The flippant, jazzy encore after this (his riff on Art Tatum/Johnny Green’s “I cover the waterfront”), the Chopin-esque bit of Scriabin, or the Chopin-Variations of Mompou’s were very odd and rather out of place, after this titanic struggle.

Speaking of “Pogorelich would have been proud”: The evening started with the Great Hall dimmed well below the usual levels. In this twilight, Daniil Trifonov emerged, all shaggy-bearded and unkempt, in a battered old black suit, walked briskly to the Bösendorfer, sat down, and began before most of the applause arose and before that which had arisen died down. Happily, he doesn’t do any interpretative piano-bench dances, but plays unfazed, fully composed. Yes, it’s still an act, staged and calculated for effect, down to the look, something that’s crept from between some seedier Tolstoi-pages or, half Revenant, half Joaquin-Phoenix-on-Letterman; the sense of a high mass being celebrated; the “don’t disturb the maestro – he is decomposing” air. But happily Trifonov doesn’t just act the ‘great artist’, he is a great artist. Even in the carefully cultivated neglect with which he played the Jean-Philippe Rameau Suite in A minor, all in an introvert shade of pianissimo, forcing the hall into silence. Splendid when it works, although one phone in two-thousand is always on and someone in the audience is always half-way dying of pneumonia. An intermediate mezzo-forted jolted people out of their seats. The introspective, technically astonishing, detail-intense playing lulled one in a sense of safety. And then: Woof! The martial, “too-many-notes” Finale, so not at all French and dainty.

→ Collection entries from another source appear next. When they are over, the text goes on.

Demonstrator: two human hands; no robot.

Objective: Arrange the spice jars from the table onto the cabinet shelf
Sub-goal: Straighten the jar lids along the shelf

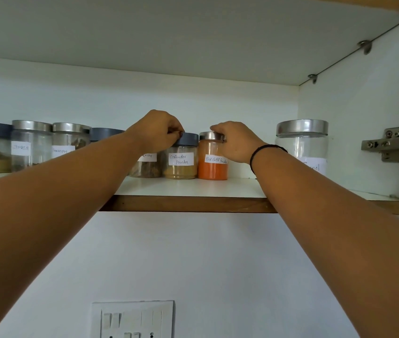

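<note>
Left hand (155, 131) curled over the grey lid of the coriander jar (181, 164), fingertips pinching the lid's near rim. Right hand (236, 141) gripped the steel lid of the chilli jar (213, 164) from the right side, black band (264, 152) on that wrist. Hands were apart, one jar each, both forearms reaching up and forward, wrists bent down a little. Both jars stood upright on the shelf (193, 187), side by side, touching or nearly so, mid-shelf toward the back. The jars looked like clear glass, though it could be plastic, hard to tell from here. They were stiff, smooth-walled, part filled with powder, so probably light but breakable if tipped off the edge. A lid hold suits sliding; for lifting, the body below the lid seems safer in case a lid is loose. More labelled jars ran left, including a cloves jar (31, 145). A big jar (302, 142) stood apart at right, near a hinge (388, 145).
</note>
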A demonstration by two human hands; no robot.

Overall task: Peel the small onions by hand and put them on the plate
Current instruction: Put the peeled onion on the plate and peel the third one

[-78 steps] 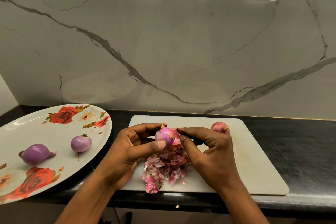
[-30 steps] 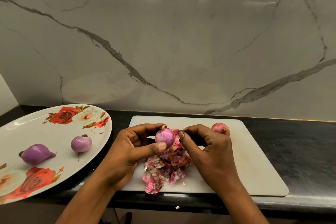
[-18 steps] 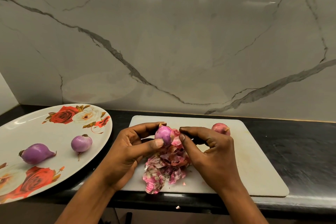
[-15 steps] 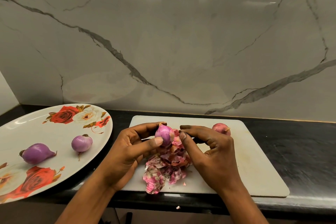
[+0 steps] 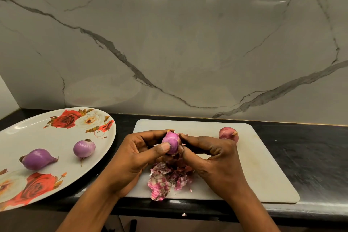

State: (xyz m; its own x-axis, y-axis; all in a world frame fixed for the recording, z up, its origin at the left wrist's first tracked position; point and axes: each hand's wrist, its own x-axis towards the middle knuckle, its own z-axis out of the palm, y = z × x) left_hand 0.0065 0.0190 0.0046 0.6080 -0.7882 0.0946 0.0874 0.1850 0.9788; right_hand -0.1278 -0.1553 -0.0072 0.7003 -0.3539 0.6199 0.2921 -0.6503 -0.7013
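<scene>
A small purple onion (image 5: 171, 142) is held above the white cutting board (image 5: 263, 165). My left hand (image 5: 137, 158) grips it between thumb and fingers. My right hand (image 5: 212, 160) is curled against the onion's right side, fingertips pinching at it. A pile of pink onion skins (image 5: 167, 179) lies on the board below the hands. One unpeeled reddish onion (image 5: 228, 135) sits at the board's far side. Two peeled purple onions (image 5: 84, 148) (image 5: 36, 158) lie on the floral plate (image 5: 47, 133) at the left.
The board and plate rest on a black countertop (image 5: 310, 156) against a marble wall (image 5: 169, 43). A scrap of skin (image 5: 183, 214) lies at the counter's front edge.
My right hand has closed in on the onion's right side. The loose pink skin that showed between the hands is no longer visible. The left hand keeps its hold.
</scene>
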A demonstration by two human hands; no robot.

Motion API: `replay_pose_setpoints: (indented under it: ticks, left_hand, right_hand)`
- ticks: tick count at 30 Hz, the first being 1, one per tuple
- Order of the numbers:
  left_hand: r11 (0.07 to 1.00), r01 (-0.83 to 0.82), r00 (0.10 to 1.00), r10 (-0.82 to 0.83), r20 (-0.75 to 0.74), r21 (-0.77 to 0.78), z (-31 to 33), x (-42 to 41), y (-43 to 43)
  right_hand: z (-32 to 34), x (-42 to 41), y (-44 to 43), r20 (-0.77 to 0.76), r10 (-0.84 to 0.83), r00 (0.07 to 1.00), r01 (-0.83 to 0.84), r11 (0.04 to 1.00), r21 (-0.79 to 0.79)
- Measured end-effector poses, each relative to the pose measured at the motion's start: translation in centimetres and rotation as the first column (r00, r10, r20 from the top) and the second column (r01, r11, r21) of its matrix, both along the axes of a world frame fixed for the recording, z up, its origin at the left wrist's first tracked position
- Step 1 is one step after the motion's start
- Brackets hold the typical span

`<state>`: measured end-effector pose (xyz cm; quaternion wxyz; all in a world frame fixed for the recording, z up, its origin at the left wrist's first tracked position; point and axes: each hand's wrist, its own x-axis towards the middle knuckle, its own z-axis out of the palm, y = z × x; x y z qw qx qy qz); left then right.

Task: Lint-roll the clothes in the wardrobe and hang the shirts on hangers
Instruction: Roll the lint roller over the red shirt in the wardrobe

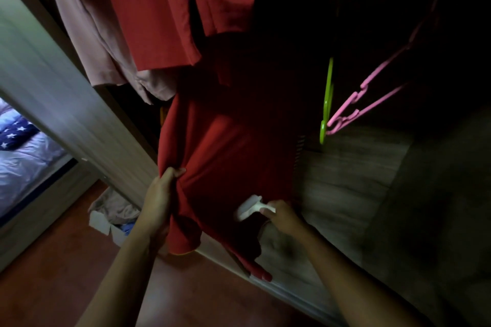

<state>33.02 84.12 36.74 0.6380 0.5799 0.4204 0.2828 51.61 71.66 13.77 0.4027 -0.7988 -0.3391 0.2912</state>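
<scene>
A long dark red garment (228, 146) hangs in the wardrobe, reaching down past the wardrobe floor's front edge. My left hand (162, 194) grips its left edge and pulls the cloth taut. My right hand (281, 215) holds the handle of a white lint roller (248, 207), whose roll lies against the lower part of the red cloth. Above hang a brighter red shirt (164, 8) and a pale pink garment (87, 34). Empty hangers, a green hanger (327, 103) and a pink hanger (372, 98), dangle to the right.
The wardrobe's wooden floor (345, 175) spreads to the right, dark at the back. A grey door panel (47, 87) stands at the left, with a bed (24, 151) beyond it. A white box with clothes (111, 218) sits on the reddish floor.
</scene>
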Motion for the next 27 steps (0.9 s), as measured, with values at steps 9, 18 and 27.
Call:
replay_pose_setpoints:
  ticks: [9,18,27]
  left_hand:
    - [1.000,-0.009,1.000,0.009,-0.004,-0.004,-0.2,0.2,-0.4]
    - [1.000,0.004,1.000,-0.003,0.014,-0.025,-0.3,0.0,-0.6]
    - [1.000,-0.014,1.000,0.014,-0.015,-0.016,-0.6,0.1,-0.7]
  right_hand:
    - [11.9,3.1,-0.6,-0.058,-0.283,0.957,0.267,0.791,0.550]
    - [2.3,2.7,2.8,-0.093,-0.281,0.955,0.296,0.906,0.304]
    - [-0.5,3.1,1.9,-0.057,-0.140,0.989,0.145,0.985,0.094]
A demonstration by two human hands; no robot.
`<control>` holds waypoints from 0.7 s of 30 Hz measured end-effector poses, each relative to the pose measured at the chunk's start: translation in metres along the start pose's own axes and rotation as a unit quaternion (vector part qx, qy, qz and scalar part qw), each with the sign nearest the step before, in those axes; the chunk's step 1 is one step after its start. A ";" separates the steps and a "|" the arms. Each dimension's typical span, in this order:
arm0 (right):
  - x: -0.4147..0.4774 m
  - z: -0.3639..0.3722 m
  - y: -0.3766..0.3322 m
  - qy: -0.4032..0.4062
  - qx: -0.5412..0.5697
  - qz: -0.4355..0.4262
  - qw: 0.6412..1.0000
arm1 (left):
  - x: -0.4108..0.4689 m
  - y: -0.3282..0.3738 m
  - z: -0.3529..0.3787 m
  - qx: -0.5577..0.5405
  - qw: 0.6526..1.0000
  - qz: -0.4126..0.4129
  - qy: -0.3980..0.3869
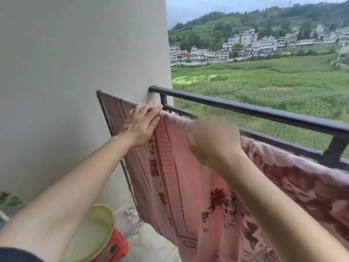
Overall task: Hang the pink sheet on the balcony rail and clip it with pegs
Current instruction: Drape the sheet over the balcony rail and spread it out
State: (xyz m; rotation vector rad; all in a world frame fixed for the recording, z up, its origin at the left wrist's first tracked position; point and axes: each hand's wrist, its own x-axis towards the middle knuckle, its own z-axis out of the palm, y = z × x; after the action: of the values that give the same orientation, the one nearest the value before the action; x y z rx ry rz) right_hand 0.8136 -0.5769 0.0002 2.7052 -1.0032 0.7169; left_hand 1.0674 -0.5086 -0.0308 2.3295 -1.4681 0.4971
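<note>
Green basin [89,234] on red stool [120,245]; left hand [142,125] presses sheet [179,178]

A grey rack pole [127,176] leans by the wall [75,53], its top corner up and left of the fingers [154,110] of the left hand [139,127]. The pink sheet [188,186] drapes over the rack's top edge right under those fingers and hangs down. The black balcony rail [245,108] runs behind them, off to their right. Far below, a red stool [119,244] stands on pale floor tiles [151,241].
</note>
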 end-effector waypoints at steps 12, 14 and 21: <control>0.173 0.100 -0.142 -0.026 -0.007 -0.066 0.997 | 0.089 -0.224 0.039 -0.147 0.962 -0.230 0.008; 0.195 0.115 -0.162 -0.035 -0.033 -0.072 0.996 | 0.101 -0.260 0.048 -0.195 0.943 -0.269 0.022; 0.282 0.161 -0.249 -0.032 -0.027 -0.043 0.998 | 0.159 -0.367 0.075 -0.371 0.885 -0.275 0.059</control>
State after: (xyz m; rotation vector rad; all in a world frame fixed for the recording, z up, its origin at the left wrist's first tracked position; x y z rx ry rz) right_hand 1.2220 -0.5992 0.0011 2.7212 -0.8992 0.5844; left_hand 1.4728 -0.5192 -0.0596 1.8940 -0.6846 -0.0846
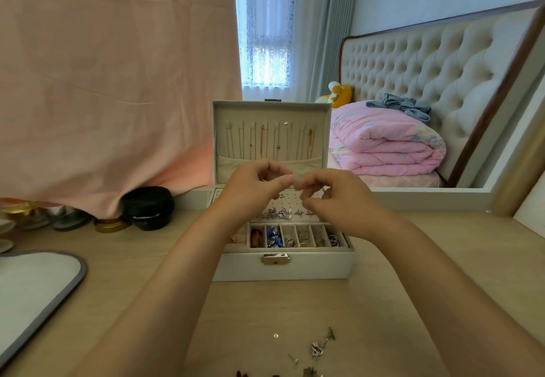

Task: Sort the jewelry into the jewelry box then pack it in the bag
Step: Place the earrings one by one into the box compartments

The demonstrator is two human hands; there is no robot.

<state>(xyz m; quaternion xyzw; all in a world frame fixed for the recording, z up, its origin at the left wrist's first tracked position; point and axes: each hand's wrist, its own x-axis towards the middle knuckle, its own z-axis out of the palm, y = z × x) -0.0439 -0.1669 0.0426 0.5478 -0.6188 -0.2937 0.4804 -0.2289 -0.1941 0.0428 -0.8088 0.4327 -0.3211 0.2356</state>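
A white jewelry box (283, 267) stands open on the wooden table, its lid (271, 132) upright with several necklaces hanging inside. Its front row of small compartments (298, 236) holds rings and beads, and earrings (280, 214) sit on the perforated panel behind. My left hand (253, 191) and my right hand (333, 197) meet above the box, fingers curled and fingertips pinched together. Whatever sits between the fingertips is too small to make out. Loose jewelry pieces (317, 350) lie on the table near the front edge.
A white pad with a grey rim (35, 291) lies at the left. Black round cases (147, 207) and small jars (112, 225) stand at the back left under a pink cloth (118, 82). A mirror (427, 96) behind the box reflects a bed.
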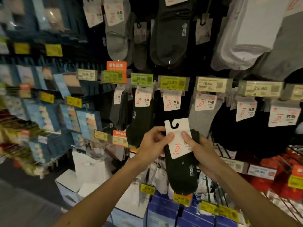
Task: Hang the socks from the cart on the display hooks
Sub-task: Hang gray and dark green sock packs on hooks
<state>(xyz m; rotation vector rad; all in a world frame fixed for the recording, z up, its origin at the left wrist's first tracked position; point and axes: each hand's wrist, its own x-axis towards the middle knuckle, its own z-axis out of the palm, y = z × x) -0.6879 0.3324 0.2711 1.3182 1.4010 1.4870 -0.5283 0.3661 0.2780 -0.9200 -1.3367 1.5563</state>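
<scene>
Black pair of ankle socks (180, 171) on a white cardboard header card (177, 138), up in front of the rack and held in both hands! Left hand (152, 143) pinching the card's left edge, thumb flat on the front. Right hand (200, 150) curled round the sock bundle from the right, thumb pressed on the card face. Black hook-shaped cut-out (174, 126) at the card's top, free, pointing up toward the yellow-green price label (172, 82) marked 25.90. Just above the card, a hanging pack with a white tag (171, 102), dark against the backing. To its left, black hanging socks (141, 123); to its right, grey hanging socks (199, 119) under a pale label (211, 84) reading 19.90. Metal display hooks themselves hard to make out in the gloom, possibly tucked behind the labels. Blue boxes (164, 213) low down, beneath the wrists.
</scene>
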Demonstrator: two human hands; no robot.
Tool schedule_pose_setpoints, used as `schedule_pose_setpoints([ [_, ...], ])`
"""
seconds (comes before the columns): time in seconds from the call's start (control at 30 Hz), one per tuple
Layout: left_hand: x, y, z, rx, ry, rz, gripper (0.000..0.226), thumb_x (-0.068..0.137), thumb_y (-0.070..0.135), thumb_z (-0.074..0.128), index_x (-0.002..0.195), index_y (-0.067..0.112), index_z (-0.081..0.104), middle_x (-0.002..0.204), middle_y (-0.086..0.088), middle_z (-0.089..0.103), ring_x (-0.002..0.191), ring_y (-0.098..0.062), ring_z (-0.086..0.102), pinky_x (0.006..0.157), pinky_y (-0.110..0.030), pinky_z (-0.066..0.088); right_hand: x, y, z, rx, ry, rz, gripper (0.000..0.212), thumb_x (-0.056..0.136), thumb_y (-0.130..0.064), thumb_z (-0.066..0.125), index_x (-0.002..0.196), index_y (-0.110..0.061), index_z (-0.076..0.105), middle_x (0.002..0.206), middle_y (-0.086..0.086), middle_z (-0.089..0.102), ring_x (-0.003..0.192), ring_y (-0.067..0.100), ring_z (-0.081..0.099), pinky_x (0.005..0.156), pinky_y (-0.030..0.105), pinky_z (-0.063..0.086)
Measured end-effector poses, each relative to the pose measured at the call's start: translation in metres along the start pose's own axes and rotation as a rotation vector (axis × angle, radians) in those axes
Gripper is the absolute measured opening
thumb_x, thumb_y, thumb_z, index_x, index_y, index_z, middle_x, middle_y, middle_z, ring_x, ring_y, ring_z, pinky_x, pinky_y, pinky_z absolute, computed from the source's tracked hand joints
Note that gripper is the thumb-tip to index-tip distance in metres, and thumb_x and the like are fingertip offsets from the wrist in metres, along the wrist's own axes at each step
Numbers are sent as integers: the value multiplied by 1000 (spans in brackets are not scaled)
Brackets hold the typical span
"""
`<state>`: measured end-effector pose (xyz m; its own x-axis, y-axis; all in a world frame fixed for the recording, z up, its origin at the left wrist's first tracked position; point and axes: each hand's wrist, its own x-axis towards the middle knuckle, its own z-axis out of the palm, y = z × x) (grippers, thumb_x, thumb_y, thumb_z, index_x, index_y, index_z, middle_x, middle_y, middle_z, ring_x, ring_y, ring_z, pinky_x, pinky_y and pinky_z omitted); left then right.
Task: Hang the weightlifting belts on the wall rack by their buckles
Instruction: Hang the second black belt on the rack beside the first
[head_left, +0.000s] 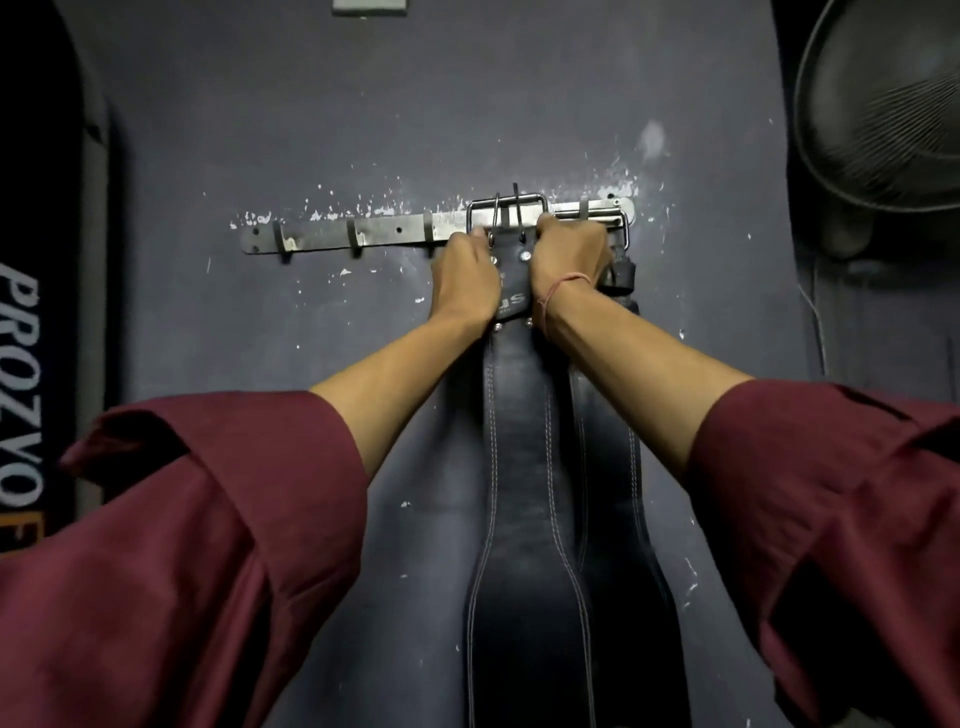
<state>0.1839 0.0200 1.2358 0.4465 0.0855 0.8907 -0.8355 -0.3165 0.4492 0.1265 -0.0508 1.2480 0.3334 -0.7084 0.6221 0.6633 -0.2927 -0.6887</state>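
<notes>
A metal wall rack (374, 233) with several hooks runs across the dark wall. A black leather belt (524, 493) with white stitching hangs down in front of me. Its steel buckle (506, 205) is raised against the rack, its two prongs pointing up. My left hand (465, 278) grips the belt's top end on the left side, and my right hand (569, 260) grips it on the right, just below the buckle. A second black belt (608, 441) hangs behind it to the right, its buckle (623, 228) on a hook near the rack's right end.
Three bare hooks (283, 244) stand on the rack's left half. A wire-caged fan (883, 104) is mounted at the upper right. A dark panel with white lettering (23, 389) runs down the left edge. The wall paint is chipped around the rack.
</notes>
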Motion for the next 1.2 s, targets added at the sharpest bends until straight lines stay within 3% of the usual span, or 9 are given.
schedule_pose_setpoints([
  [0.17, 13, 1, -2, 53, -36, -67, 43, 108, 26, 29, 86, 1, 55, 90, -10, 50, 85, -24, 43, 63, -21, 24, 15, -1, 8, -58, -28, 32, 24, 94, -11, 58, 110, 3, 69, 79, 2, 60, 54, 11, 50, 42, 14, 36],
  [0.23, 13, -3, -1, 51, -57, -76, 46, 109, 27, 29, 81, 0, 54, 86, -8, 51, 84, -24, 44, 66, -24, 27, 20, 2, 7, -113, -36, 26, 30, 94, -12, 57, 119, 2, 65, 106, 10, 66, 80, 22, 64, 56, 14, 40],
  [0.33, 5, -13, 0, 58, -77, -80, 46, 108, 27, 29, 69, 8, 45, 73, -5, 49, 80, -25, 47, 64, -26, 25, 16, 7, 7, -231, -40, -23, 23, 94, -20, 61, 105, -2, 70, 114, 18, 68, 103, 31, 64, 69, 23, 36],
  [0.43, -10, -19, -4, -22, -71, -74, 40, 107, 30, 35, 76, 9, 50, 75, -3, 51, 74, -21, 47, 61, -26, 25, 4, 19, 4, -303, -65, -89, 31, 96, -26, 62, 70, -10, 62, 88, 13, 65, 72, 26, 58, 55, 16, 35],
  [0.53, -31, -26, -9, -107, -104, -75, 38, 105, 37, 37, 102, 5, 57, 96, -6, 61, 90, -20, 53, 72, -26, 34, -20, 42, 0, -361, -77, -270, 15, 96, -5, 56, 95, 0, 70, 93, 15, 69, 81, 25, 64, 72, 22, 47],
  [0.73, -102, -60, -21, -122, -100, -83, 37, 105, 26, 40, 131, 2, 49, 134, -16, 50, 125, -26, 49, 108, -36, 36, -92, 95, -31, -267, -200, -426, 65, 89, 5, 59, 149, 1, 35, 150, 19, 44, 139, 26, 42, 112, 17, 25],
  [0.97, -216, -94, -59, -174, -130, -179, 29, 104, 20, 44, 128, 8, 55, 125, -9, 61, 110, -16, 57, 94, -23, 42, -188, 148, -84, -494, -269, -249, 48, 93, -16, 63, 137, -3, 49, 145, 12, 41, 133, 24, 43, 107, 18, 28],
  [1.1, -289, -113, -85, -201, -203, -290, 25, 104, 23, 45, 123, 13, 58, 119, -5, 66, 109, -17, 60, 97, -30, 47, -246, 159, -113, -571, -265, -195, 43, 94, -15, 61, 134, -4, 51, 147, 9, 38, 135, 25, 42, 116, 33, 32],
  [1.2, -348, -124, -110, -223, -232, -372, 23, 103, 22, 45, 119, 15, 60, 111, -4, 69, 104, -16, 63, 93, -30, 50, -299, 159, -136, -605, -276, -169, 41, 95, -15, 59, 133, -5, 52, 144, 10, 43, 133, 23, 44, 111, 26, 31],
])
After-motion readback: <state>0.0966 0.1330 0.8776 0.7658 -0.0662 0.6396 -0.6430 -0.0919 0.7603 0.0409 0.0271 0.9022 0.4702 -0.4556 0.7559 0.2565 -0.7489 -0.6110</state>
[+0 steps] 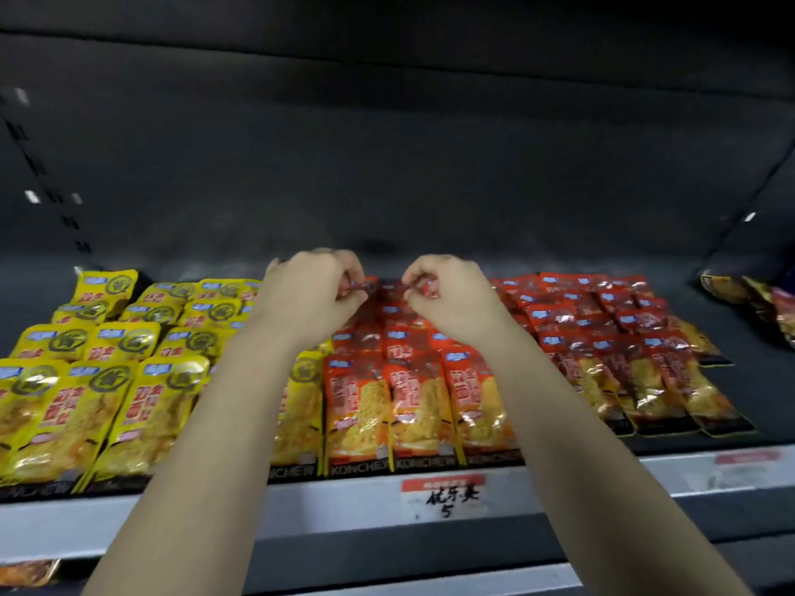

Off stage, back on stage, sit down, on we go. Applause? I don’t think so: Mozart. Sonata in F-Major K.332. Mannerisms galore, showing and trying to show that it’s supposed to be all about the music. Bent over the keys, this was nuanced, very fast, never sloppy, Mozart. A wondrous mix, self-possessed, very personal. How the Mendelssohn Variations sérieuses op.54 have been more often performed at the Konzerthaus than the preceding Mozart can only be explained by K.332 being one of many brilliant Mozart-sonatas, but the Variations one of only a few larger single-work Mendelssohn piano pieces. Not even Trifonov was able to bring forth a different argument for that little factoid.